━━ Data for processing ━━

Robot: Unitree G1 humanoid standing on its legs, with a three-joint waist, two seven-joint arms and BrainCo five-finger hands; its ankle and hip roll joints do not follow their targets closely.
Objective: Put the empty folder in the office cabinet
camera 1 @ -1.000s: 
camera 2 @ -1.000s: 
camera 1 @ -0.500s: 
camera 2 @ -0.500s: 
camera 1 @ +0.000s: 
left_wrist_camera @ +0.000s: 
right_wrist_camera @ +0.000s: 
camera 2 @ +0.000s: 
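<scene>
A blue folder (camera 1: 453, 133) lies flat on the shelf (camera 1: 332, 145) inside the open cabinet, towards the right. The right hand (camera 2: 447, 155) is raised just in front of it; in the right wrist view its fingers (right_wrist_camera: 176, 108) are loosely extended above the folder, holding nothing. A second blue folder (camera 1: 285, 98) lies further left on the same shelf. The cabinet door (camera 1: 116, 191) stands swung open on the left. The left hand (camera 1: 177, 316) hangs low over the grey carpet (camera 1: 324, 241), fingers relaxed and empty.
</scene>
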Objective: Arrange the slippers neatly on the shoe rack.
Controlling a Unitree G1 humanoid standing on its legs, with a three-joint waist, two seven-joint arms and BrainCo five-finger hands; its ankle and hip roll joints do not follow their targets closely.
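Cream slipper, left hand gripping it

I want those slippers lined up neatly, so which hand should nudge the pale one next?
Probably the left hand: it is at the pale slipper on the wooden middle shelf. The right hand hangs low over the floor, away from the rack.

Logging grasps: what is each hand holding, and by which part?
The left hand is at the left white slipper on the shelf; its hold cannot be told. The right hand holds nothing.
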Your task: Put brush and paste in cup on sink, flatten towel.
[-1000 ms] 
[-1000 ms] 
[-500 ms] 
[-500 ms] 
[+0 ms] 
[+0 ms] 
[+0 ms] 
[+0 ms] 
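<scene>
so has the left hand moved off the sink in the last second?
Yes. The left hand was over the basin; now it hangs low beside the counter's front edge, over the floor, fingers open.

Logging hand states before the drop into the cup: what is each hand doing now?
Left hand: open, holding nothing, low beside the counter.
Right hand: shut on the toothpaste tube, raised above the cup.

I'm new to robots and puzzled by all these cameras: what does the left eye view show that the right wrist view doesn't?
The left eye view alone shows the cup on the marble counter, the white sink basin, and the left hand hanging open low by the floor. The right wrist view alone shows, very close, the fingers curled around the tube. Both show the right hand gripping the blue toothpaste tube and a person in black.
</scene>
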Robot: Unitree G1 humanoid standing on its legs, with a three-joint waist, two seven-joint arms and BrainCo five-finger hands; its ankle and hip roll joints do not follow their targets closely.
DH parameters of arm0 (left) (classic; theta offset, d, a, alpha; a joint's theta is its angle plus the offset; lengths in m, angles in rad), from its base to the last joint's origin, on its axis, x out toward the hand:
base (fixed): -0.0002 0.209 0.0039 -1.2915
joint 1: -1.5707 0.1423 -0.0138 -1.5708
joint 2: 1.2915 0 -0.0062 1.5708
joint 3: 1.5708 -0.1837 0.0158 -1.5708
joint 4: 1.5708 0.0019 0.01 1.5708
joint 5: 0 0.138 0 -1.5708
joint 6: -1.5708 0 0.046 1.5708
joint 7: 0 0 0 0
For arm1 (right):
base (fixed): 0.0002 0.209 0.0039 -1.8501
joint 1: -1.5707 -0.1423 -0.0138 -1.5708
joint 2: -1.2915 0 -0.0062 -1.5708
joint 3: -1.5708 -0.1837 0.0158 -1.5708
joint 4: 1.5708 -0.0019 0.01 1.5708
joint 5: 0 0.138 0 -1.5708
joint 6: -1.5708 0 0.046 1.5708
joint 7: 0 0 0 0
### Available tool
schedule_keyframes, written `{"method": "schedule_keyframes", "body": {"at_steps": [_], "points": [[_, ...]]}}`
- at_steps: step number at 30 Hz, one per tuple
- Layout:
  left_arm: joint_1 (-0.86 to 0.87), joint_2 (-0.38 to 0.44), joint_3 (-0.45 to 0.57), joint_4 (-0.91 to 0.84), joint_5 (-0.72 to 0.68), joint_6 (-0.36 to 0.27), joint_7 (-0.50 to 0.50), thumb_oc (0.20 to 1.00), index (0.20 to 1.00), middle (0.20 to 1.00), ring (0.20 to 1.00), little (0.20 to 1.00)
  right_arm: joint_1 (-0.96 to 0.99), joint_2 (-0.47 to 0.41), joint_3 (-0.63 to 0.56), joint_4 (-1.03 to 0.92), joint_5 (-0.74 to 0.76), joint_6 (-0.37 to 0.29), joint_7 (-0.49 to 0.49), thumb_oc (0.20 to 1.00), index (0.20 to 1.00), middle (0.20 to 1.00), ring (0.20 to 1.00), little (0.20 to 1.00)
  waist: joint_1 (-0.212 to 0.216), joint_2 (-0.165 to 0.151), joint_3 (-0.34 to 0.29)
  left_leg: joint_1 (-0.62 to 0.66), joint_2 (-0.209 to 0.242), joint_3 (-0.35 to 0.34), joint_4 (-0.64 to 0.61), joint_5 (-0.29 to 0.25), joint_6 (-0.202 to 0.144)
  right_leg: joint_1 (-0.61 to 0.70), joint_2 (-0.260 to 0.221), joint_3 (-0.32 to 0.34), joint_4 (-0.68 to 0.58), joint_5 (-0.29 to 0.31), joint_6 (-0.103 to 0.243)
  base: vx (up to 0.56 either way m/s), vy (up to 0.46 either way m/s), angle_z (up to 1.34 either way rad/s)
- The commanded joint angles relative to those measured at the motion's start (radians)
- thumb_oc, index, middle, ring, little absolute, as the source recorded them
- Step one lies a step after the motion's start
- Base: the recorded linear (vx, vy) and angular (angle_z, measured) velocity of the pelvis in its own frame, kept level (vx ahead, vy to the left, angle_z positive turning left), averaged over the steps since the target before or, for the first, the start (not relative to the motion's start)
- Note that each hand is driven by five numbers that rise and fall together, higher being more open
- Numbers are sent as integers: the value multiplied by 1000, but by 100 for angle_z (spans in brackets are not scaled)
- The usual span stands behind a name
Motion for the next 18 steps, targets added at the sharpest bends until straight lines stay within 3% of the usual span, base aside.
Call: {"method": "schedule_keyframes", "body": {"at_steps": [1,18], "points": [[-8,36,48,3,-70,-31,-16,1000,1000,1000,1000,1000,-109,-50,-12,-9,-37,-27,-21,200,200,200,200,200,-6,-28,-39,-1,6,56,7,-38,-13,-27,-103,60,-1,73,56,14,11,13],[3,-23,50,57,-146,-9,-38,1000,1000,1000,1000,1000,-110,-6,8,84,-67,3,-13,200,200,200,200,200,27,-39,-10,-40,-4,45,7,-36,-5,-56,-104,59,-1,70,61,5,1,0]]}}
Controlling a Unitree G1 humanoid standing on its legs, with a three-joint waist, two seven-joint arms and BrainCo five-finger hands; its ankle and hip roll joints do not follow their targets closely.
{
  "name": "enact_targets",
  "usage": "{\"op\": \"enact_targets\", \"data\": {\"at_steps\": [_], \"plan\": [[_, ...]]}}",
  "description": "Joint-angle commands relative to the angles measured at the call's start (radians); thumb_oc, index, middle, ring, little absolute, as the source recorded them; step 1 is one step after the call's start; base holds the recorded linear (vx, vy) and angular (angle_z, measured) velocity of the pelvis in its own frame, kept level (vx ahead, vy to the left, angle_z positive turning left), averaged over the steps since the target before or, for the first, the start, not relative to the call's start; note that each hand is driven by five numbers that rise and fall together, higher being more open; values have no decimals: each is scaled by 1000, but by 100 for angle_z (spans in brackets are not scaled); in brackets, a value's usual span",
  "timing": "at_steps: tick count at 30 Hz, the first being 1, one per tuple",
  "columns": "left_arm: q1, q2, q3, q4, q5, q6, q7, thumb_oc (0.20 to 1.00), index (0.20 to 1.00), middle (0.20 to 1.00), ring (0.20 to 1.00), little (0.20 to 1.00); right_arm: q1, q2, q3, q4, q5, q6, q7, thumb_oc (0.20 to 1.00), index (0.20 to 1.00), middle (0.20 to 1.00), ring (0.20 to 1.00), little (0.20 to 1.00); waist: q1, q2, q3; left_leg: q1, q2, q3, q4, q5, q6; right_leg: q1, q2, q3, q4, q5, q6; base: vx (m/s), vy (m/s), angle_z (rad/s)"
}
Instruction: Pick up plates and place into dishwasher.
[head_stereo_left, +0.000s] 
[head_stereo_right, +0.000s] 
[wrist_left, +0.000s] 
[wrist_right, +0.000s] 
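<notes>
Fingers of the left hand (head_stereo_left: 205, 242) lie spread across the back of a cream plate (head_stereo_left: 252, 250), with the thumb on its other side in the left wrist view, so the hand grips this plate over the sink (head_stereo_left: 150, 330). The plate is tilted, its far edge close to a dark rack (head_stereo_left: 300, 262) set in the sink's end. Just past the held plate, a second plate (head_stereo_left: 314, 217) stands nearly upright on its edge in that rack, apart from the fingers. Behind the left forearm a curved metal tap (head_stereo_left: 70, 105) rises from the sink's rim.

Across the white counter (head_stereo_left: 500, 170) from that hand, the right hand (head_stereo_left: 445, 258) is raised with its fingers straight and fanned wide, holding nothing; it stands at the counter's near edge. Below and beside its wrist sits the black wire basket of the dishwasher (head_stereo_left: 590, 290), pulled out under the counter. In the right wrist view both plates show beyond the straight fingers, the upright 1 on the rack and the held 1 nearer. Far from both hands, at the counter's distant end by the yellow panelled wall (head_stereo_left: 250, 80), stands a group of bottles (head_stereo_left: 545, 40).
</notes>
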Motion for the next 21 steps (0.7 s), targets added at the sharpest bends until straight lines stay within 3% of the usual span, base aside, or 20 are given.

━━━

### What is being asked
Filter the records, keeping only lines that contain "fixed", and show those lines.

### Written response
base (fixed): -0.0002 0.209 0.0039 -1.2915
base (fixed): 0.0002 0.209 0.0039 -1.8501

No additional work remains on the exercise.